Der vorläufigen Insolvenzverwaltung war es in sehr kurzer Zeit gelungen, sich die Bereitschaft des Bundes zu sichern, die Werften unter Auflagen mit einem Massekredit in Höhe von 190 Millionen Euro zu begleiten. Die Auflagen konnten bislang jedoch nicht erfüllt werden, weil Kunden nicht zu ihren Aufträgen standen.

Kunden halten geschlossene Verträge nicht ein / Gespräche mit Reedereien gehen nach dem 1. August weiter

Die Bedingungen für den Massekredit konnten vor allem aufgrund der starren Haltung der Reedereien bislang nicht erfüllt werden. In den Gesprächen der letzten Wochen zeigte sich, dass die Abnehmer der Schiffe wegen der negativen Marktentwicklung ein großes Interesse daran haben, durch Stornierungen und Terminverschiebungen Tonnageüberkapazitäten abzubauen. Dieses Eigeninteresse hat dafür gesorgt, dass der Betrieb an beiden Standorten ab dem 1. August zum Erliegen kommen wird und die Belegschaft in eine Transfergesellschaft wechseln muss. Die Beschäftigungssituation an beiden Standorte ist damit maßgeblich durch die Weigerung der auftraggebenden Reedereien verursacht, sich an ihre geschlossenen Verträge zu halten.

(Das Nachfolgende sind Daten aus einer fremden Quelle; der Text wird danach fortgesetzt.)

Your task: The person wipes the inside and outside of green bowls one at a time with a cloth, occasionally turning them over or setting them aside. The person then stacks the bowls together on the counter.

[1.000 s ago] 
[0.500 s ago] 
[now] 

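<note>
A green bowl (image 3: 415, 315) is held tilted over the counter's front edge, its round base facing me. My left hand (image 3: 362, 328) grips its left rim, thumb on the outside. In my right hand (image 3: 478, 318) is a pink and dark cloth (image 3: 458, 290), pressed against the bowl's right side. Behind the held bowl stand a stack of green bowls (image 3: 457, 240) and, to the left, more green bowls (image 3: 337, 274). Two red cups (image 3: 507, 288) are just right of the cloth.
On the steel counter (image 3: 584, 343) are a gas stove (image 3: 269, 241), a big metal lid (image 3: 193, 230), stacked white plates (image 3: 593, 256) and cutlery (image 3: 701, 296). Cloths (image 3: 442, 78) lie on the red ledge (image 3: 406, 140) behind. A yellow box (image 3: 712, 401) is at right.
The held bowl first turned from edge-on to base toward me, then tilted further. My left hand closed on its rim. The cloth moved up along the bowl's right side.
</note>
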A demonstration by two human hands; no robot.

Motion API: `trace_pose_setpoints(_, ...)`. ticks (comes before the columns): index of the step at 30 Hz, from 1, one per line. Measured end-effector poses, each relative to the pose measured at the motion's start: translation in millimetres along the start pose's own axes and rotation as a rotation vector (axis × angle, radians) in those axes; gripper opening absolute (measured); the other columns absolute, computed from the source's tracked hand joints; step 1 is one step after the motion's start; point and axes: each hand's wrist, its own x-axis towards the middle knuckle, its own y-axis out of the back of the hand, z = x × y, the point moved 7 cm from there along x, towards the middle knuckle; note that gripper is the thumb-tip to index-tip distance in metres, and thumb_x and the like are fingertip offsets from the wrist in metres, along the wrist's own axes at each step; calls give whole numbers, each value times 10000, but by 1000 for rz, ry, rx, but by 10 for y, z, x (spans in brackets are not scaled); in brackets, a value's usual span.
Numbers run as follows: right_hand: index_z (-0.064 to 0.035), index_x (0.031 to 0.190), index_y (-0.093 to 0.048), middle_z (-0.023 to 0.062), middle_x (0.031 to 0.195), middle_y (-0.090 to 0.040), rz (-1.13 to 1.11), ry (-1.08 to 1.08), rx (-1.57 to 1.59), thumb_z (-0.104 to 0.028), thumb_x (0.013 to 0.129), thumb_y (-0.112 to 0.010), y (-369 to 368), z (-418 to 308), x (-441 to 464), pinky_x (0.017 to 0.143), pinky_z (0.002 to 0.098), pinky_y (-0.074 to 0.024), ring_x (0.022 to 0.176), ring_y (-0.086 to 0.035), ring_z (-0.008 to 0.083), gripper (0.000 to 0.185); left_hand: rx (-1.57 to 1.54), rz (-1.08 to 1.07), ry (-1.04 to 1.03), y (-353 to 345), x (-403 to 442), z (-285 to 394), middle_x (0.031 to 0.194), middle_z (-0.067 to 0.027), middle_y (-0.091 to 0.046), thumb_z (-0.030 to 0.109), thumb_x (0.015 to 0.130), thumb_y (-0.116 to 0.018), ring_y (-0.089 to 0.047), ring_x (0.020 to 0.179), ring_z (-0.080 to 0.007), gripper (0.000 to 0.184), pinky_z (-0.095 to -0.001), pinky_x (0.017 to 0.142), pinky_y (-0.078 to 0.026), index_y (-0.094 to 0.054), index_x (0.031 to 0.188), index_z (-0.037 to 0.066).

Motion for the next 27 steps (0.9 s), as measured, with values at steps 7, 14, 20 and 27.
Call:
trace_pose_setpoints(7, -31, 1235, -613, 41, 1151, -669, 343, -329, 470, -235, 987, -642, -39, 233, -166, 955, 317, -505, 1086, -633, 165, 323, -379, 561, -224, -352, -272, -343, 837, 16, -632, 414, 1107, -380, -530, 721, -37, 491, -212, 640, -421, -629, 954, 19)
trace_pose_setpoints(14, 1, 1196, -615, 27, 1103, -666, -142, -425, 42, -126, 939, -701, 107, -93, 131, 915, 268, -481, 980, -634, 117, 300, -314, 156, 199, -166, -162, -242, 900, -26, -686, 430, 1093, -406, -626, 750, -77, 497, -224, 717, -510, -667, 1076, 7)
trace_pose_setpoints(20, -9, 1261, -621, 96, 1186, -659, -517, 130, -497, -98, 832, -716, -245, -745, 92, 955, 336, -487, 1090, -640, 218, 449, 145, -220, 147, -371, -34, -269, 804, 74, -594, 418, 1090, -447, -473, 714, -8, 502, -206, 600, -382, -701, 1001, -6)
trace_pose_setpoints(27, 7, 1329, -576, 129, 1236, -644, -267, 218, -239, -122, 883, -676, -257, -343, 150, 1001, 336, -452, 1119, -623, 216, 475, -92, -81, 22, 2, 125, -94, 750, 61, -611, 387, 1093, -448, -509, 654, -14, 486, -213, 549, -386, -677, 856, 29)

Suche nach geeignetem Investor läuft weiter

Schon früh hat die Insolvenzverwaltung die zwingende Notwendigkeit erkannt, zur Rettung der Werften schnell geeignete Investoren zu finden. Die Gründung der beiden Transfergesellschaften steht der Investorensuche, die bereits zu Beginn des vorläufigen Insolvenzverfahrens angelaufen war, nicht entgegen. Sie wird auch nach dem 1. August mit Hochdruck weitergeführt und von einem Hamburger Bankhaus begleitet. Zum Stand der Gespräche sagte Berthold Brinkmann, Senior Partner bei Brinkmann und Partner: „Dies ist nicht die Zeit, in der man leicht einen Käufer für eine Werft findet. Es gibt noch viele Hürden zu überspringen, aber wir sind aufgrund der bisher geführten Gespräche mit potentiellen Interessenten vorsichtig optimistisch. Wir hoffen in den nächsten Wochen über Erfolge berichten zu können.“ Zu Namen von möglichen Investoren wolle man sich nicht öffentlich äußern.